>>>

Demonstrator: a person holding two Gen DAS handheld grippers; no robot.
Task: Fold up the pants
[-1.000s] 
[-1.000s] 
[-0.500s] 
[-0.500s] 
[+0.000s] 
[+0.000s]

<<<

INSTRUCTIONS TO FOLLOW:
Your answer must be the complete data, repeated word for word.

RESULT:
Demonstrator: a person holding two Gen DAS handheld grippers; no robot.
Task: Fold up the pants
[-1.000s] 
[-1.000s] 
[-0.500s] 
[-0.500s] 
[+0.000s] 
[+0.000s]

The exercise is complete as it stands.